### What is required
Produce a character-for-character copy of the data below.

### Information supplied
------------------------

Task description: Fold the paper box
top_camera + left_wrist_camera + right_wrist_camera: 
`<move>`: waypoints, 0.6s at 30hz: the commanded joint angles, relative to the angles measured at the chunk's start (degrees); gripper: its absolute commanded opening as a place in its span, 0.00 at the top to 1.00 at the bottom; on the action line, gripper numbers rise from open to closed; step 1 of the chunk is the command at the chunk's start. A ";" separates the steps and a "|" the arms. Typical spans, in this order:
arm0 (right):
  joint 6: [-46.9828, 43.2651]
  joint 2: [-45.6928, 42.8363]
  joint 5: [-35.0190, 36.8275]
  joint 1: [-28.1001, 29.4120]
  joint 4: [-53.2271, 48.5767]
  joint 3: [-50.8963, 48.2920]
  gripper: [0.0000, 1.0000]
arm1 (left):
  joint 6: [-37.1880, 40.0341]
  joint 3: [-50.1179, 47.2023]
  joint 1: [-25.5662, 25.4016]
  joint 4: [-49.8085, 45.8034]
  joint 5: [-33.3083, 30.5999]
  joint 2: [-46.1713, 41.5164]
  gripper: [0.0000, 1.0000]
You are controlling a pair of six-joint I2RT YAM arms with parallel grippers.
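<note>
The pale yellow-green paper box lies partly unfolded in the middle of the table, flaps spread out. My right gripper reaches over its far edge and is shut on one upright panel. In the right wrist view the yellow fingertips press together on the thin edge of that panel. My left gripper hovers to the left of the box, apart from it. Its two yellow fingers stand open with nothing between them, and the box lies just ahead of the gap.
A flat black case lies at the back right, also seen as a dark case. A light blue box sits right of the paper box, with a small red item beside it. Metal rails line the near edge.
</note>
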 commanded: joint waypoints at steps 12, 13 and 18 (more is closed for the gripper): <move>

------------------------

### Task output
Task description: Fold the paper box
top_camera + left_wrist_camera + right_wrist_camera: 
`<move>`: waypoints, 0.6s at 30hz: the commanded joint angles, relative to the angles measured at the chunk's start (degrees); gripper: its absolute commanded opening as a place in its span, 0.00 at the top to 1.00 at the bottom; on the action line, gripper numbers rise from open to closed; step 1 of the chunk is the command at the chunk's start. A ";" separates the steps and a "|" the arms. Typical spans, in this order:
arm0 (right):
  joint 6: [-46.9828, 43.2651]
  joint 2: [-45.6928, 42.8363]
  joint 5: [-35.0190, 36.8275]
  joint 1: [-28.1001, 29.4120]
  joint 4: [-53.2271, 48.5767]
  joint 3: [-50.8963, 48.2920]
  gripper: [0.0000, 1.0000]
arm1 (left):
  joint 6: [-37.1880, 40.0341]
  joint 3: [-50.1179, 47.2023]
  joint 1: [-25.5662, 25.4016]
  joint 4: [-49.8085, 45.8034]
  joint 5: [-33.3083, 30.5999]
  joint 2: [-46.1713, 41.5164]
  gripper: [0.0000, 1.0000]
You are controlling a pair of six-joint I2RT YAM arms with parallel grippers.
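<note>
The pale yellow-green paper box lies partly unfolded in the middle of the table, flaps spread out. My right gripper reaches over its far edge and is shut on one upright panel. In the right wrist view the yellow fingertips press together on the thin edge of that panel. My left gripper hovers to the left of the box, apart from it. Its two yellow fingers stand open with nothing between them, and the box lies just ahead of the gap.
A flat black case lies at the back right, also seen as a dark case. A light blue box sits right of the paper box, with a small red item beside it. Metal rails line the near edge.
</note>
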 commanded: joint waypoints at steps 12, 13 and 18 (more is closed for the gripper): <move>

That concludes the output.